◆ ABOUT THIS TASK ◆
Starting with the line that contains "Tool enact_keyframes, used" and stopping after the line that contains "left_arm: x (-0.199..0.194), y", copy the entries below exactly. Include nothing else.

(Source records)
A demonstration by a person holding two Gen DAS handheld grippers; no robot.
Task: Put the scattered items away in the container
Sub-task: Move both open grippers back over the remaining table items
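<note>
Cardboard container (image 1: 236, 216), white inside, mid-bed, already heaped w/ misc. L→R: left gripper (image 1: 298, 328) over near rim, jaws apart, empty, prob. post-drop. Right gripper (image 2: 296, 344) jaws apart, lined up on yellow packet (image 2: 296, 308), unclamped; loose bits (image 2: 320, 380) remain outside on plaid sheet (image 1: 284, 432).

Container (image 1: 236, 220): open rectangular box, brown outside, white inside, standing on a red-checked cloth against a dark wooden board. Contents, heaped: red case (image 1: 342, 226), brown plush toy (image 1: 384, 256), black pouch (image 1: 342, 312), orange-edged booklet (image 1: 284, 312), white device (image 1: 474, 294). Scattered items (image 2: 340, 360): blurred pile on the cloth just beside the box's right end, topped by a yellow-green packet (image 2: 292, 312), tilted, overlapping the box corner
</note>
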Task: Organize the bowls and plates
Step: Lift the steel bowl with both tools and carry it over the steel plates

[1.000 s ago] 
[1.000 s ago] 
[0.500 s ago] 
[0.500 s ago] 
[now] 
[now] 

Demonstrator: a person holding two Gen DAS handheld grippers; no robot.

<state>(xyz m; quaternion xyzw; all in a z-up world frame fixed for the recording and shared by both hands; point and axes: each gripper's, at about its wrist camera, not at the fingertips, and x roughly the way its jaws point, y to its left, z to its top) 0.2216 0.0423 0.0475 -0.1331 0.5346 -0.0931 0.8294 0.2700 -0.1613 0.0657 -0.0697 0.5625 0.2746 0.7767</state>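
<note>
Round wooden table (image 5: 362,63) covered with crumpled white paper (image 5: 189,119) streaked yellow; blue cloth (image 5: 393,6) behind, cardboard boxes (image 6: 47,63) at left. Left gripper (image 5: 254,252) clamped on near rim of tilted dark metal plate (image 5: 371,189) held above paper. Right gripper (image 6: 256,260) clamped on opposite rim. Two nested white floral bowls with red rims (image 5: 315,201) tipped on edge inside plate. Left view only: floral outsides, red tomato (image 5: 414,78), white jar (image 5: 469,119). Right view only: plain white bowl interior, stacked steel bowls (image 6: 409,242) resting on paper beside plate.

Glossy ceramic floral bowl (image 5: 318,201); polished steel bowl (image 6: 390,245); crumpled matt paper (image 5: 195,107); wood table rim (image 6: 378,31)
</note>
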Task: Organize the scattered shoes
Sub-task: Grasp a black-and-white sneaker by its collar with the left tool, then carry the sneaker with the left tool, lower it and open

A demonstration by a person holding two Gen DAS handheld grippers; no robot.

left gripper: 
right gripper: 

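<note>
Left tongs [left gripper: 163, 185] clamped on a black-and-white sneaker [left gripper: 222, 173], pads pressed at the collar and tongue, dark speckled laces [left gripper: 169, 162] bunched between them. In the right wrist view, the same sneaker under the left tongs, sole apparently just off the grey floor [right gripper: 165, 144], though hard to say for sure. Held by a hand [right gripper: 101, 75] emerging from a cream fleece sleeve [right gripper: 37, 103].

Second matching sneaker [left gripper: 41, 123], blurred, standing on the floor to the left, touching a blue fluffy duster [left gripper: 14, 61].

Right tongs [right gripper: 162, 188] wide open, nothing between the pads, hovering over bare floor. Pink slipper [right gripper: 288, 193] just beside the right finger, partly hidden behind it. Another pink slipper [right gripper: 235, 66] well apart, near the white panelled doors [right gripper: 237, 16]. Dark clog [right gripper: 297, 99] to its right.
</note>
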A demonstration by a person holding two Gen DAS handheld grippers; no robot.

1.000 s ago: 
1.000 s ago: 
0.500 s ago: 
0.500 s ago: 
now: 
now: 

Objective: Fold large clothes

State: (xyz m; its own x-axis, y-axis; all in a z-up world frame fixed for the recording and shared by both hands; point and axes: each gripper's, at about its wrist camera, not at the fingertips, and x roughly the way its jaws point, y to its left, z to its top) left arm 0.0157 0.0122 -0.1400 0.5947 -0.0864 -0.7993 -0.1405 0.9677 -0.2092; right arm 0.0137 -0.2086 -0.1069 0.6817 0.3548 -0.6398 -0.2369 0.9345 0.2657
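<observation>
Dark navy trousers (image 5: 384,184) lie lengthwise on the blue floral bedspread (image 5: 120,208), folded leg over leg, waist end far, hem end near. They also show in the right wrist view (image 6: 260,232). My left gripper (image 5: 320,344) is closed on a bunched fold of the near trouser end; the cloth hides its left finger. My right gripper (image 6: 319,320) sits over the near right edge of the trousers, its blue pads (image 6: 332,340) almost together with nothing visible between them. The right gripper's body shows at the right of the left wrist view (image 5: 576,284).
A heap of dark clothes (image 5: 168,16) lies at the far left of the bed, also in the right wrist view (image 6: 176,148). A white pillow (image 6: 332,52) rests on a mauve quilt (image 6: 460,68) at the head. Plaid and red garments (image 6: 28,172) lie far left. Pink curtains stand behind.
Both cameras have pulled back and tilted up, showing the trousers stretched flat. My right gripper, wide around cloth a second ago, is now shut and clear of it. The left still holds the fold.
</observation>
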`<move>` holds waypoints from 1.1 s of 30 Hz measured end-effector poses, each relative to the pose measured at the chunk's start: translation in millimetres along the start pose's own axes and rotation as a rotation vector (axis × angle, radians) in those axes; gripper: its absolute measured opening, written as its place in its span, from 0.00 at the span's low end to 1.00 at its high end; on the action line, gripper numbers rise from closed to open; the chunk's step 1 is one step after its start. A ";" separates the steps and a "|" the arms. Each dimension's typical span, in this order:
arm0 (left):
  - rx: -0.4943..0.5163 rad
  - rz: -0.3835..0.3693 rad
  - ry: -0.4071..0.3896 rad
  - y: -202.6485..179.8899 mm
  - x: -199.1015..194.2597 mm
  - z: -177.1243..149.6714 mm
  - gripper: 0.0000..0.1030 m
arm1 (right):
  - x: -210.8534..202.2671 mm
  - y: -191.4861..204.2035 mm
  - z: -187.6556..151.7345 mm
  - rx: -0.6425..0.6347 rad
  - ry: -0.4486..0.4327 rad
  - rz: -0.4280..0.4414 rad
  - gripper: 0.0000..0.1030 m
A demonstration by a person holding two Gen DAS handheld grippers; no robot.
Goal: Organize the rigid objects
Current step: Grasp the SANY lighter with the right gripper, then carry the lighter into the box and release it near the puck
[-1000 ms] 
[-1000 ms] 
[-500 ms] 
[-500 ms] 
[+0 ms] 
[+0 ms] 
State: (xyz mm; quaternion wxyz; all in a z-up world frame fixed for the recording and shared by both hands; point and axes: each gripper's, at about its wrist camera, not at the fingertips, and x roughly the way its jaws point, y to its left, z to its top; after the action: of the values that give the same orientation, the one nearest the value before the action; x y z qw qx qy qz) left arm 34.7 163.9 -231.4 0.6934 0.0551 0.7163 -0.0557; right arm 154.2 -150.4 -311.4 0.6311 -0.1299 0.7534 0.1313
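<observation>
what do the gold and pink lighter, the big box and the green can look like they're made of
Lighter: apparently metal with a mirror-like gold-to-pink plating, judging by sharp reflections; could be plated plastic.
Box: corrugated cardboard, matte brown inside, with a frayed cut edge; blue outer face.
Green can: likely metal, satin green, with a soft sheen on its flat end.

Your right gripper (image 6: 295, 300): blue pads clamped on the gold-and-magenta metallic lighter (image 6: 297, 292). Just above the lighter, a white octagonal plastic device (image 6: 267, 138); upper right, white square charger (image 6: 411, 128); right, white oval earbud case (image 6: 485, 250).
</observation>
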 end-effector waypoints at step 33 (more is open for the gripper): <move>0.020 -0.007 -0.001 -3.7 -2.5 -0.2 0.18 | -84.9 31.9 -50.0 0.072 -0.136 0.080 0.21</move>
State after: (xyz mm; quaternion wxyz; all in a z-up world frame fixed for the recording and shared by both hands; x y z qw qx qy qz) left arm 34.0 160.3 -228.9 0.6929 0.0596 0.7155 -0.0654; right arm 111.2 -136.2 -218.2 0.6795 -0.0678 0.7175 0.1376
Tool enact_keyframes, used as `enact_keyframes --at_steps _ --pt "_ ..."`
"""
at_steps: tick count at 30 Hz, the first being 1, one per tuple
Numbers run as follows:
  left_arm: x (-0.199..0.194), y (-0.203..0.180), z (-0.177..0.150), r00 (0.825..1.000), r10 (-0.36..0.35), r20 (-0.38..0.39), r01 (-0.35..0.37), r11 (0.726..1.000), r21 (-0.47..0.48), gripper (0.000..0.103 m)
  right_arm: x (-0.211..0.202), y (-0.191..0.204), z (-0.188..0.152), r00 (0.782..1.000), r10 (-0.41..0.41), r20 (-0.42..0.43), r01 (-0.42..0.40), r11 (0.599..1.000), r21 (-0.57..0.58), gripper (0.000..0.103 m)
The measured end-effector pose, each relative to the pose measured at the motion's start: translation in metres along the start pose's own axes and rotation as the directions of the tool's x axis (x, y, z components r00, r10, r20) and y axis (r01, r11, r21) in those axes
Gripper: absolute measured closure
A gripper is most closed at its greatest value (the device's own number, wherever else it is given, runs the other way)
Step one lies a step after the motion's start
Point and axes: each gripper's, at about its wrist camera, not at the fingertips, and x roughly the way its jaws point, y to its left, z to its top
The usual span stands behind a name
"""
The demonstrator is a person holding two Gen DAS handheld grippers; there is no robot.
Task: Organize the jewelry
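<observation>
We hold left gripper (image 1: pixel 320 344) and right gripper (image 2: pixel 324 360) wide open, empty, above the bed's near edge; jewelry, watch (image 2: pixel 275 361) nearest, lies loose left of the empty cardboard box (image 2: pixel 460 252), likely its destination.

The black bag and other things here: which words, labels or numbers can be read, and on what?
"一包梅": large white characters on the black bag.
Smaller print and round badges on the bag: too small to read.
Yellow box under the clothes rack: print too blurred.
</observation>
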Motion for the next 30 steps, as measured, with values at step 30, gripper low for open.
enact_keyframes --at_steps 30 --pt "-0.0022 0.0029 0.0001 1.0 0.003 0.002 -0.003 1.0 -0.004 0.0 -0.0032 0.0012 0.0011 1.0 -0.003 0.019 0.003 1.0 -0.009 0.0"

◆ ANSWER TO THIS TASK ◆
Tool enact_keyframes, used as `enact_keyframes --at_steps _ --pt "_ ..."`
"""
at_steps: tick count at 30 Hz, the first being 1, one per tuple
Numbers run as follows:
  left_arm: x (-0.199..0.194), y (-0.203..0.180), z (-0.177..0.150), r00 (0.825..1.000), r10 (-0.36..0.35), r20 (-0.38..0.39), r01 (-0.35..0.37), r11 (0.726..1.000), r21 (-0.47..0.48), gripper (0.000..0.103 m)

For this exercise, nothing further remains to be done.